* _WHAT YOU SHOULD DO_: Beneath this task is a listing; retype all of it exactly.

* _INPUT DATA_:
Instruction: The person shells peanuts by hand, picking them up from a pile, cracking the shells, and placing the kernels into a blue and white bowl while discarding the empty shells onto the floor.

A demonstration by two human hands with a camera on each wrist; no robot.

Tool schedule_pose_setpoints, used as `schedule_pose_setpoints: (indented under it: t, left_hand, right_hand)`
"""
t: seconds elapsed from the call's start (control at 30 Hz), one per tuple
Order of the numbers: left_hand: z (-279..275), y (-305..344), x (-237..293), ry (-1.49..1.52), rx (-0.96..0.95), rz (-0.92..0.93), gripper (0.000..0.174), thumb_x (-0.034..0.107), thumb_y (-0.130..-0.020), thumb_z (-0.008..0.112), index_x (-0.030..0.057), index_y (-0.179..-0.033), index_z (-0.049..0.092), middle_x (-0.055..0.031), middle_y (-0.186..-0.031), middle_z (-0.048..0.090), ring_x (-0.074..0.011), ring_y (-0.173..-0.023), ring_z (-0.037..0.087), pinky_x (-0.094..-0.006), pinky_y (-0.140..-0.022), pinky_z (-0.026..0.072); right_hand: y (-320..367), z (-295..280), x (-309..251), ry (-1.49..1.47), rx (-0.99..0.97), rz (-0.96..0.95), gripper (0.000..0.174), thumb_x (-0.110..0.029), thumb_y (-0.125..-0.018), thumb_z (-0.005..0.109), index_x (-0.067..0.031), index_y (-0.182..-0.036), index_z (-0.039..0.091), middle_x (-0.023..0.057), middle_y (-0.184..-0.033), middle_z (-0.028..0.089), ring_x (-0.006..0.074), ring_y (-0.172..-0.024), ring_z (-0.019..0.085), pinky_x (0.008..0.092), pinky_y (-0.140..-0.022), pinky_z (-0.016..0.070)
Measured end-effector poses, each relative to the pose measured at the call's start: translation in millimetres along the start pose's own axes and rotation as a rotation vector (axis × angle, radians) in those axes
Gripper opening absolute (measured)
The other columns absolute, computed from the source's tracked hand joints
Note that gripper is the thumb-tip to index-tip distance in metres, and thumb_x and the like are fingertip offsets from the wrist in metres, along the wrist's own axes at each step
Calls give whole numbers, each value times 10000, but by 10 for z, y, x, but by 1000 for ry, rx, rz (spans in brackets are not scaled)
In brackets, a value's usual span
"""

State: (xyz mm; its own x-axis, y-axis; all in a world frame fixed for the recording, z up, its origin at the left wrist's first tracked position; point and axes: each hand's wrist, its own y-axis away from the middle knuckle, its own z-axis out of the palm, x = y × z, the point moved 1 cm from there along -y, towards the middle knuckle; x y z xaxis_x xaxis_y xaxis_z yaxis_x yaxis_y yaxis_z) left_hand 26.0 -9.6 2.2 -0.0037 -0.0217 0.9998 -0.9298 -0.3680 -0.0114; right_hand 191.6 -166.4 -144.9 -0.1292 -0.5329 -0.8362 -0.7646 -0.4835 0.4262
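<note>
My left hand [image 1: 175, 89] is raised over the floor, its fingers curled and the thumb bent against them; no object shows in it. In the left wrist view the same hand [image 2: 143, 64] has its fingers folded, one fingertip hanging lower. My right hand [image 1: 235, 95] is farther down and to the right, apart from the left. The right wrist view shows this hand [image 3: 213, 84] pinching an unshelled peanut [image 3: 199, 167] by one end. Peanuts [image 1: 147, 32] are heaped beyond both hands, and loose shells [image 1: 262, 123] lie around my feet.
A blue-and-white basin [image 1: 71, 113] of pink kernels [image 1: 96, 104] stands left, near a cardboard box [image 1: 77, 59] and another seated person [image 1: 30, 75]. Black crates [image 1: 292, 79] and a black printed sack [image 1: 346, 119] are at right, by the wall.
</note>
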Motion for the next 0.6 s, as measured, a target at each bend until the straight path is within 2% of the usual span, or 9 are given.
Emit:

* _RESPONSE TO THIS TASK_:
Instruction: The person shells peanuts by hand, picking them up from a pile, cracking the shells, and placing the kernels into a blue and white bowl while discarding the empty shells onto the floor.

A demonstration by two human hands with a camera on each wrist; no robot.

Tool schedule_pose_setpoints, used as `schedule_pose_setpoints: (indented under it: t, left_hand, right_hand)`
"""
t: seconds elapsed from the call's start (control at 30 Hz), one per tuple
Order of the numbers: left_hand: z (-279..275), y (-305..344), x (-237..293), ry (-1.49..1.52), rx (-0.96..0.95), rz (-0.92..0.93), gripper (0.000..0.174), thumb_x (-0.034..0.107), thumb_y (-0.130..-0.020), thumb_z (-0.008..0.112), index_x (-0.030..0.057), index_y (-0.179..-0.033), index_z (-0.049..0.092), middle_x (-0.055..0.031), middle_y (-0.186..-0.031), middle_z (-0.048..0.090), ring_x (-0.074..0.011), ring_y (-0.173..-0.023), ring_z (-0.037..0.087), pinky_x (-0.094..-0.006), pinky_y (-0.140..-0.022), pinky_z (-0.026..0.072); right_hand: y (-320..367), z (-295..280), x (-309..251), ry (-1.49..1.47), rx (-0.99..0.97), rz (-0.96..0.95), gripper (0.000..0.174), thumb_x (-0.110..0.029), thumb_y (-0.125..-0.018), thumb_z (-0.005..0.109), index_x (-0.067..0.031), index_y (-0.182..-0.036), index_z (-0.039..0.091), middle_x (-0.023..0.057), middle_y (-0.184..-0.033), middle_z (-0.028..0.089), ring_x (-0.006..0.074), ring_y (-0.172..-0.024), ring_z (-0.019..0.085), pinky_x (0.008..0.092), pinky_y (-0.140..-0.022), pinky_z (-0.016..0.070)
Measured end-effector poses, each relative to the pose measured at the call's start: translation in millimetres along the start pose's own axes and rotation as a rotation vector (axis × angle, radians) in those axes
Gripper opening absolute (measured)
The other columns absolute, computed from the source's tracked hand joints
Note that gripper is the thumb-tip to index-tip distance in metres, and thumb_x and the like are fingertip offsets from the wrist in metres, along the wrist's own axes at each step
Calls give whole numbers, each value times 10000, but by 10 for z, y, x, but by 1000 for ry, rx, rz (spans in brackets are not scaled)
In brackets, a value's usual span
"""

State: (xyz mm; its own x-axis, y-axis; all in a world frame fixed for the recording, z up, its origin at the left wrist's first tracked position; point and axes: each hand's wrist, its own y-axis away from the middle knuckle, its own z-axis out of the palm, x = y × z, the point moved 1 cm from there along -y, towards the middle knuckle; x y z xaxis_x xaxis_y xaxis_z yaxis_x yaxis_y yaxis_z) left_hand 26.0 -9.6 2.2 -0.0037 -0.0217 0.9998 -0.9298 -0.3680 -0.0114; right_hand 191.6 -166.4 -144.9 -0.1292 -0.5329 -0.8362 -0.7646 -0.4835 0.4262
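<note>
My left hand [image 1: 175, 89] is raised over the floor, its fingers curled and the thumb bent against them; no object shows in it. In the left wrist view the same hand [image 2: 143, 64] has its fingers folded, one fingertip hanging lower. My right hand [image 1: 235, 95] is farther down and to the right, apart from the left. The right wrist view shows this hand [image 3: 213, 84] pinching an unshelled peanut [image 3: 199, 167] by one end. Peanuts [image 1: 147, 32] are heaped beyond both hands, and loose shells [image 1: 262, 123] lie around my feet.
A blue-and-white basin [image 1: 71, 113] of pink kernels [image 1: 96, 104] stands left, near a cardboard box [image 1: 77, 59] and another seated person [image 1: 30, 75]. Black crates [image 1: 292, 79] and a black printed sack [image 1: 346, 119] are at right, by the wall.
</note>
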Motion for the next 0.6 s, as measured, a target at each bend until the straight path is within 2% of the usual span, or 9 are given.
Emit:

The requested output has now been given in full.